** Task to carry out **
You are asked to copy the entire listing exactly, apart from its pictures.
#####
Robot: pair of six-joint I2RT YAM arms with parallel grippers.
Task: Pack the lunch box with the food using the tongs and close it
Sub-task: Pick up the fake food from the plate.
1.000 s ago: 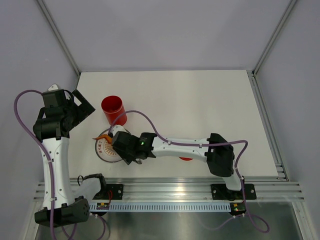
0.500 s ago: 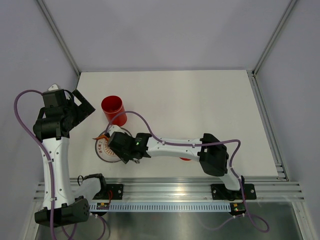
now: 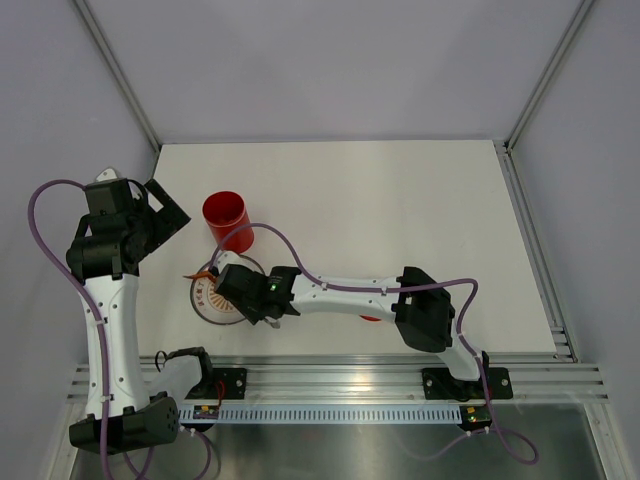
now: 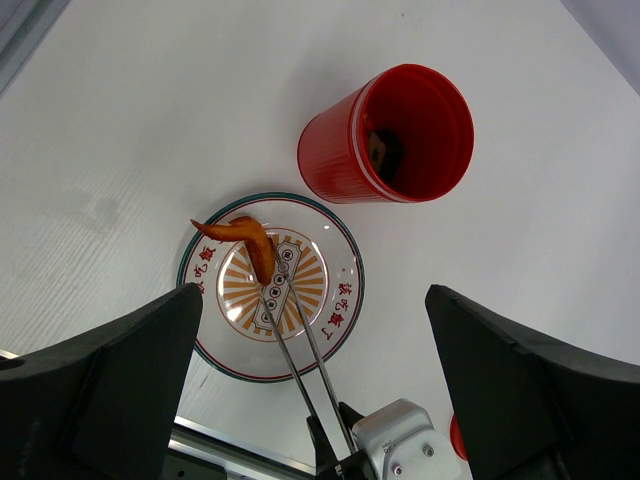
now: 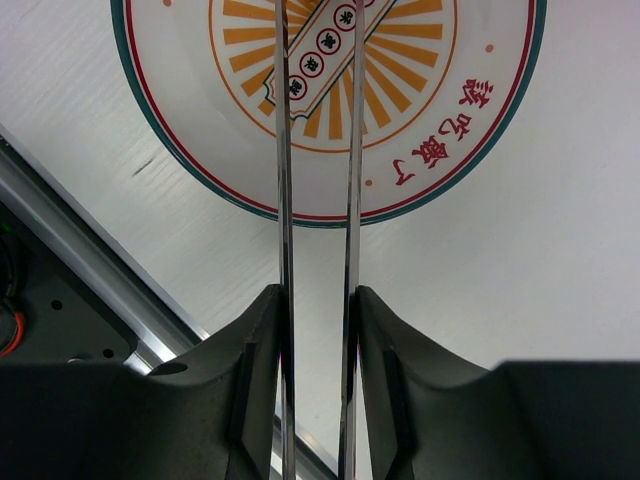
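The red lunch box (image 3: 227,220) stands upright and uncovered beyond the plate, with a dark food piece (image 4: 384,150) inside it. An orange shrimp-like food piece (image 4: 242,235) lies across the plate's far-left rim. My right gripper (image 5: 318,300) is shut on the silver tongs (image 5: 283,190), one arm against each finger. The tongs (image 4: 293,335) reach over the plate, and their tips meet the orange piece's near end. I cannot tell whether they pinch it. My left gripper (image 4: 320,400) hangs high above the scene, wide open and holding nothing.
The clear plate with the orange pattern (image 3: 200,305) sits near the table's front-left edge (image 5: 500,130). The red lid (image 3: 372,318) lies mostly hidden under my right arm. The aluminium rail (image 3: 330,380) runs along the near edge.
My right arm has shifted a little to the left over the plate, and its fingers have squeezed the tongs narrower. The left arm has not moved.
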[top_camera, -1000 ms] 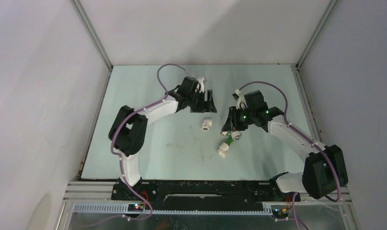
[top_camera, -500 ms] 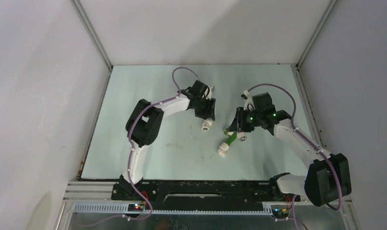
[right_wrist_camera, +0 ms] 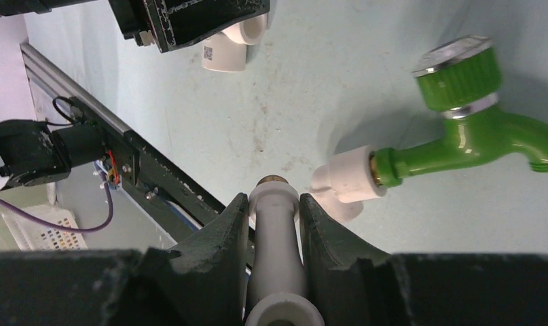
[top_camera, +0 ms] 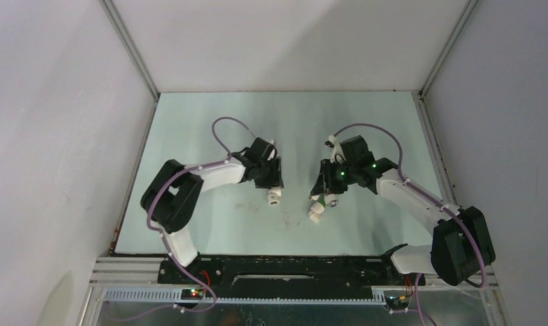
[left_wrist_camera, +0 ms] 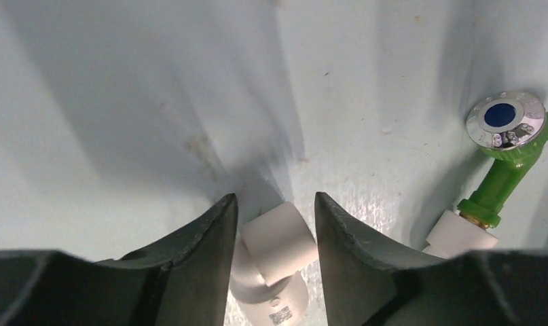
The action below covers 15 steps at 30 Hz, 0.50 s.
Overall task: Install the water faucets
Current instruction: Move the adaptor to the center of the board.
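Note:
My left gripper [left_wrist_camera: 276,200] is shut on a stubby white elbow pipe fitting [left_wrist_camera: 279,244], held low over the table; in the top view the gripper [top_camera: 269,186] is left of centre and the fitting [top_camera: 276,197] sticks out below it. My right gripper [right_wrist_camera: 274,200] is shut on the white faucet [right_wrist_camera: 276,234], its brass threaded end pointing forward. In the top view that gripper [top_camera: 327,191] hangs over the green faucet [top_camera: 321,204]. The green faucet [right_wrist_camera: 475,139] lies on the table, screwed into another white fitting [right_wrist_camera: 345,182]. It also shows in the left wrist view [left_wrist_camera: 505,176].
The pale green table [top_camera: 210,129] is walled on the left, right and back. A black rail [top_camera: 291,268] with the arm bases runs along its near edge. The left gripper and its fitting [right_wrist_camera: 227,47] show at the top of the right wrist view.
My left gripper has moved toward the near side and left, carrying the white fitting with it. My right gripper has shifted left and down with the white faucet, closer to the green faucet.

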Each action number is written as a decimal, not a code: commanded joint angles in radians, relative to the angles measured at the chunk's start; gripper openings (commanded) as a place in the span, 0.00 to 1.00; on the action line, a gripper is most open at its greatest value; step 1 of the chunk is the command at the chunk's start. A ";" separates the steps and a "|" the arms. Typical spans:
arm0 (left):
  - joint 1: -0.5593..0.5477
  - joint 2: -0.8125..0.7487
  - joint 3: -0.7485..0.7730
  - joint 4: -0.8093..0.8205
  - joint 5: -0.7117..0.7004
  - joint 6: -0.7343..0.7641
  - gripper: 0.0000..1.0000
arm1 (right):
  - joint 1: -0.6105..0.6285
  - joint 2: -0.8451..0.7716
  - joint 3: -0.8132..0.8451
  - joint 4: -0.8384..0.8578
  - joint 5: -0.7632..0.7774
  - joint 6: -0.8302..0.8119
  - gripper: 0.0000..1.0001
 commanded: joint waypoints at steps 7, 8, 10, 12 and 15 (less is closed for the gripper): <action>0.025 -0.254 -0.254 -0.011 -0.215 -0.165 0.71 | 0.150 0.015 -0.005 0.096 0.042 0.104 0.00; 0.027 -0.284 -0.279 0.005 -0.202 -0.172 0.71 | 0.159 0.017 -0.013 0.108 0.042 0.117 0.00; 0.027 -0.330 -0.324 0.053 -0.157 -0.184 0.66 | 0.175 0.020 -0.025 0.144 0.034 0.147 0.00; 0.028 -0.352 -0.354 0.088 -0.099 -0.185 0.60 | 0.183 0.024 -0.038 0.172 0.023 0.178 0.00; 0.029 -0.339 -0.356 0.089 -0.076 -0.186 0.55 | 0.190 0.017 -0.056 0.201 0.017 0.209 0.00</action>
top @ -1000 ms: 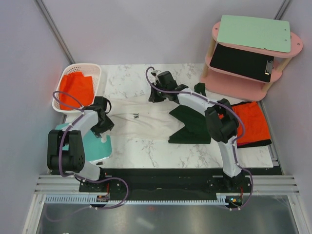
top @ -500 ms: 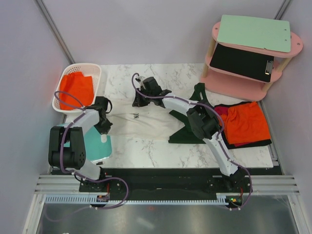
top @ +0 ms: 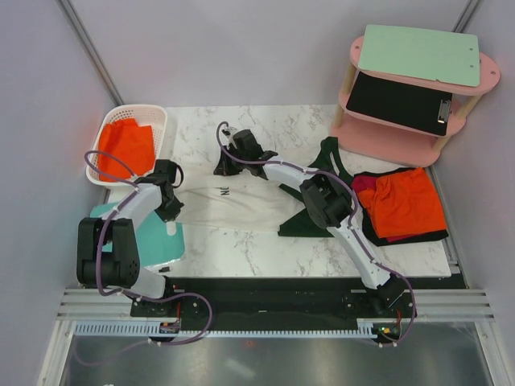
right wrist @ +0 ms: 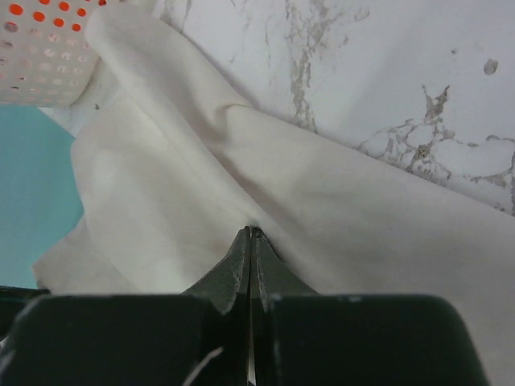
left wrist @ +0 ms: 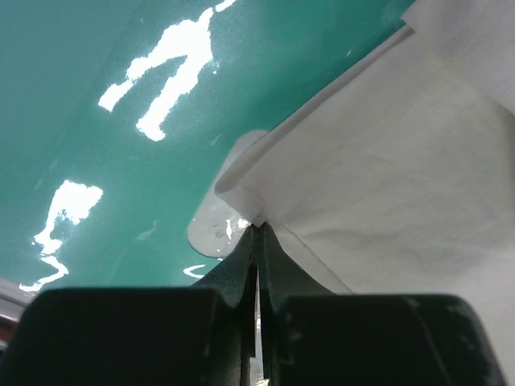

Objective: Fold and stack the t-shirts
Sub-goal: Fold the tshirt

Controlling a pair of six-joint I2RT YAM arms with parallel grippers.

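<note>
The cream-white t-shirt [top: 237, 205] lies spread across the marble table, small dark lettering on its chest. My left gripper [top: 172, 212] is at its left end, shut on a corner of the hem [left wrist: 257, 225] above a teal board. At the shirt's far edge my right gripper [top: 222, 166] is shut on a pinched fold of the same cloth [right wrist: 255, 233]. To the right the dark green t-shirt [top: 315, 211] lies crumpled, partly under the right arm.
A white basket [top: 135, 108] with orange cloth stands at the back left, its holed wall [right wrist: 40, 48] close to the right gripper. The teal board [top: 157, 241] lies front left. A pink two-tier shelf [top: 394, 122] stands back right, with orange cloth [top: 406, 201] on black cloth in front of it.
My left gripper has shut on the white shirt's corner. My right gripper has moved left along the shirt's far edge, pulling the pinched cloth with it.
</note>
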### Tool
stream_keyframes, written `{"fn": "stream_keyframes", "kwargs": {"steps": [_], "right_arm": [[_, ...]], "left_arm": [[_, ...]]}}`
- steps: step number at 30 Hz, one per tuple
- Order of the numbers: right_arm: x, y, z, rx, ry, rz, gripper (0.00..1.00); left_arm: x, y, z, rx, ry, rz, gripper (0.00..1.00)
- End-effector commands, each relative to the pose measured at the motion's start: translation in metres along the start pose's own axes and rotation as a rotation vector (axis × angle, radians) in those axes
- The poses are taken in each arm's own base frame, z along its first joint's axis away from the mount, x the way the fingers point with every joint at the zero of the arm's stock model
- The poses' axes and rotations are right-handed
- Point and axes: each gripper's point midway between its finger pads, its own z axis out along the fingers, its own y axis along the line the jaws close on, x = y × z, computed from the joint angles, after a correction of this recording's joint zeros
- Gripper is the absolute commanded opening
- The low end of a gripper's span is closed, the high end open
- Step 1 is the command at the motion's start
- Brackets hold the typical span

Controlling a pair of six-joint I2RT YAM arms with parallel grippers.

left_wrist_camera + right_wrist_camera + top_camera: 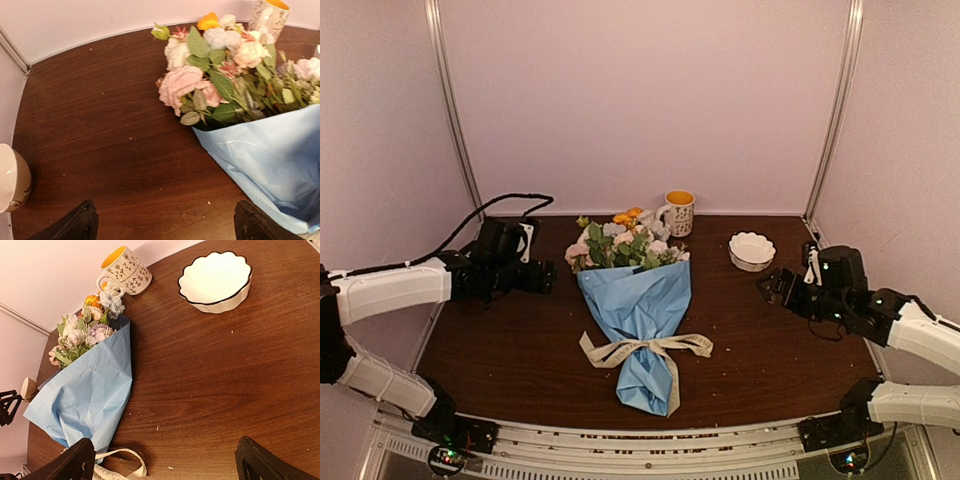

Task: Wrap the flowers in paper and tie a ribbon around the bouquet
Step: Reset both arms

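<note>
Top external view: bouquet (638, 300) wrapped and tied, lying in the middle of the worktop (500, 340).
The ribbon (650, 348) cinches the paper (646, 385) toward the front edge. The left tool (544, 277) and right tool (768, 287) gape wide and empty by the side edges. The job looks finished, so any retreat should lift well clear of the ribbon.

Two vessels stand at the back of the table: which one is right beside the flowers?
The mug, yellow inside and with a handle, sits right by the flowers; the scalloped bowl stands apart, further to the right.
</note>
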Motion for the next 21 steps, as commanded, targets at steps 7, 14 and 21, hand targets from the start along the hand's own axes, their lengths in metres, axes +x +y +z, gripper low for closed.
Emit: {"fn": "stream_keyframes", "kwargs": {"steps": [7,14,21], "right_arm": [[-0.022,-0.038,-0.016,0.185,-0.123,-0.056,1.0],[-0.019,-0.046,-0.022,0.187,-0.139,-0.085,1.0],[-0.03,-0.039,-0.031,0.11,-0.25,-0.084,1.0]], "left_arm": [[-0.013,0.112,0.017,-0.371,-0.041,-0.202,0.98],[-0.003,0.159,-0.004,-0.515,-0.065,-0.191,0.98],[0.001,0.165,-0.017,-0.533,-0.08,-0.201,0.98]]}}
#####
** Response to this exercise **
Robot: pair of six-joint I2RT YAM arms with parallel grippers.
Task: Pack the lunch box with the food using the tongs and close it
Sub-task: Pick up the fake food from the plate.
1.000 s ago: 
0.500 s ago: 
now: 
now: 
now: 
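The red lunch box (image 3: 227,220) stands upright and uncovered beyond the plate, with a dark food piece (image 4: 384,150) inside it. An orange shrimp-like food piece (image 4: 242,235) lies across the plate's far-left rim. My right gripper (image 5: 318,300) is shut on the silver tongs (image 5: 283,190), one arm against each finger. The tongs (image 4: 293,335) reach over the plate, and their tips meet the orange piece's near end. I cannot tell whether they pinch it. My left gripper (image 4: 320,400) hangs high above the scene, wide open and holding nothing.
The clear plate with the orange pattern (image 3: 200,305) sits near the table's front-left edge (image 5: 500,130). The red lid (image 3: 372,318) lies mostly hidden under my right arm. The aluminium rail (image 3: 330,380) runs along the near edge.
My right arm has shifted a little to the left over the plate, and its fingers have squeezed the tongs narrower. The left arm has not moved.
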[top_camera, -1000 ms] 
[top_camera, -500 ms] 
[right_wrist_camera, +0 ms] 
[top_camera, +0 ms] 
[left_wrist_camera, +0 ms] 
The action below covers 15 steps at 30 Hz, 0.50 s.
Overall task: Install the water faucets
Current instruction: Move the adaptor to the center of the board.
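Note:
My left gripper [left_wrist_camera: 276,200] is shut on a stubby white elbow pipe fitting [left_wrist_camera: 279,244], held low over the table; in the top view the gripper [top_camera: 269,186] is left of centre and the fitting [top_camera: 276,197] sticks out below it. My right gripper [right_wrist_camera: 274,200] is shut on the white faucet [right_wrist_camera: 276,234], its brass threaded end pointing forward. In the top view that gripper [top_camera: 327,191] hangs over the green faucet [top_camera: 321,204]. The green faucet [right_wrist_camera: 475,139] lies on the table, screwed into another white fitting [right_wrist_camera: 345,182]. It also shows in the left wrist view [left_wrist_camera: 505,176].
The pale green table [top_camera: 210,129] is walled on the left, right and back. A black rail [top_camera: 291,268] with the arm bases runs along its near edge. The left gripper and its fitting [right_wrist_camera: 227,47] show at the top of the right wrist view.
My left gripper has moved toward the near side and left, carrying the white fitting with it. My right gripper has shifted left and down with the white faucet, closer to the green faucet.
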
Each action number is written as a decimal, not a code: commanded joint angles in radians, relative to the angles measured at the chunk's start; gripper openings (commanded) as a place in the span, 0.00 to 1.00; on the action line, a gripper is most open at its greatest value; step 1 of the chunk is the command at the chunk's start. A ";" separates the steps and a "|" the arms. Typical spans:
arm0 (left):
  - joint 1: -0.5593..0.5477
  - joint 2: -0.8125..0.7487
  - joint 3: -0.7485..0.7730
  - joint 4: -0.8093..0.8205
  - joint 5: -0.7117..0.7004
  - joint 6: -0.7343..0.7641
  - gripper: 0.0000..1.0000
arm1 (right):
  - joint 1: -0.6105..0.6285
  - joint 2: -0.8451..0.7716
  - joint 3: -0.8132..0.8451
  - joint 4: -0.8384..0.8578
  - joint 5: -0.7632..0.7774
  - joint 6: -0.8302..0.8119
  - gripper: 0.0000..1.0001
 commanded: joint waypoints at steps 7, 8, 10, 12 and 15 (less is closed for the gripper): <action>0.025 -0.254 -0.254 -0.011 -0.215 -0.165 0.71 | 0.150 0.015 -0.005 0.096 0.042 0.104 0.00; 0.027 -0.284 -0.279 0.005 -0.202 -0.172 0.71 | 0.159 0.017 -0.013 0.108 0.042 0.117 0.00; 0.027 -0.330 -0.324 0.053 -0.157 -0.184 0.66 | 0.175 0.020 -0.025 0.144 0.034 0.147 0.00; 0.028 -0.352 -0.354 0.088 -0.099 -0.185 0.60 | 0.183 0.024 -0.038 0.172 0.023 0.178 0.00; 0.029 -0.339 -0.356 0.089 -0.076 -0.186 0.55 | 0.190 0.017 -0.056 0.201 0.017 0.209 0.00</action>
top @ -1000 ms: 
top @ -500 ms: 
top @ +0 ms: 
right wrist @ +0 ms: 
left wrist @ +0 ms: 

Objective: Fold and stack the t-shirts
Sub-goal: Fold the tshirt

Controlling a pair of six-joint I2RT YAM arms with parallel grippers.

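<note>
The cream-white t-shirt [top: 237, 205] lies spread across the marble table, small dark lettering on its chest. My left gripper [top: 172, 212] is at its left end, shut on a corner of the hem [left wrist: 257, 225] above a teal board. At the shirt's far edge my right gripper [top: 222, 166] is shut on a pinched fold of the same cloth [right wrist: 255, 233]. To the right the dark green t-shirt [top: 315, 211] lies crumpled, partly under the right arm.
A white basket [top: 135, 108] with orange cloth stands at the back left, its holed wall [right wrist: 40, 48] close to the right gripper. The teal board [top: 157, 241] lies front left. A pink two-tier shelf [top: 394, 122] stands back right, with orange cloth [top: 406, 201] on black cloth in front of it.
My left gripper has shut on the white shirt's corner. My right gripper has moved left along the shirt's far edge, pulling the pinched cloth with it.
</note>
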### Tool
stream_keyframes, written `{"fn": "stream_keyframes", "kwargs": {"steps": [_], "right_arm": [[_, ...]], "left_arm": [[_, ...]]}}`
- steps: step number at 30 Hz, one per tuple
- Order of the numbers: right_arm: x, y, z, rx, ry, rz, gripper (0.00..1.00); left_arm: x, y, z, rx, ry, rz, gripper (0.00..1.00)
- End-effector commands, each relative to the pose measured at the motion's start: translation in metres along the start pose's own axes and rotation as a rotation vector (axis × angle, radians) in those axes
- The poses are taken in each arm's own base frame, z along its first joint's axis away from the mount, x the way the fingers point with every joint at the zero of the arm's stock model
- The poses' axes and rotations are right-handed
- Point and axes: each gripper's point midway between its finger pads, its own z axis out along the fingers, its own y axis along the line the jaws close on, x = y × z, computed from the joint angles, after a correction of this recording's joint zeros
- Gripper is the absolute commanded opening
- The low end of a gripper's span is closed, the high end open
- Step 1 is the command at the motion's start
- Brackets hold the typical span

Controlling a pair of six-joint I2RT YAM arms with parallel grippers.

left_wrist_camera + right_wrist_camera + top_camera: 

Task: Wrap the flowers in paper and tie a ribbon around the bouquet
Step: Reset both arms

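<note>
Top external view: bouquet (638, 300) wrapped and tied, lying in the middle of the worktop (500, 340).
The ribbon (650, 348) cinches the paper (646, 385) toward the front edge. The left tool (544, 277) and right tool (768, 287) gape wide and empty by the side edges. The job looks finished, so any retreat should lift well clear of the ribbon.

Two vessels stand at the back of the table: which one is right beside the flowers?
The mug, yellow inside and with a handle, sits right by the flowers; the scalloped bowl stands apart, further to the right.
</note>
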Motion for the next 21 steps, as commanded, targets at steps 7, 14 and 21, hand targets from the start along the hand's own axes, their lengths in metres, axes +x +y +z, gripper low for closed.
Emit: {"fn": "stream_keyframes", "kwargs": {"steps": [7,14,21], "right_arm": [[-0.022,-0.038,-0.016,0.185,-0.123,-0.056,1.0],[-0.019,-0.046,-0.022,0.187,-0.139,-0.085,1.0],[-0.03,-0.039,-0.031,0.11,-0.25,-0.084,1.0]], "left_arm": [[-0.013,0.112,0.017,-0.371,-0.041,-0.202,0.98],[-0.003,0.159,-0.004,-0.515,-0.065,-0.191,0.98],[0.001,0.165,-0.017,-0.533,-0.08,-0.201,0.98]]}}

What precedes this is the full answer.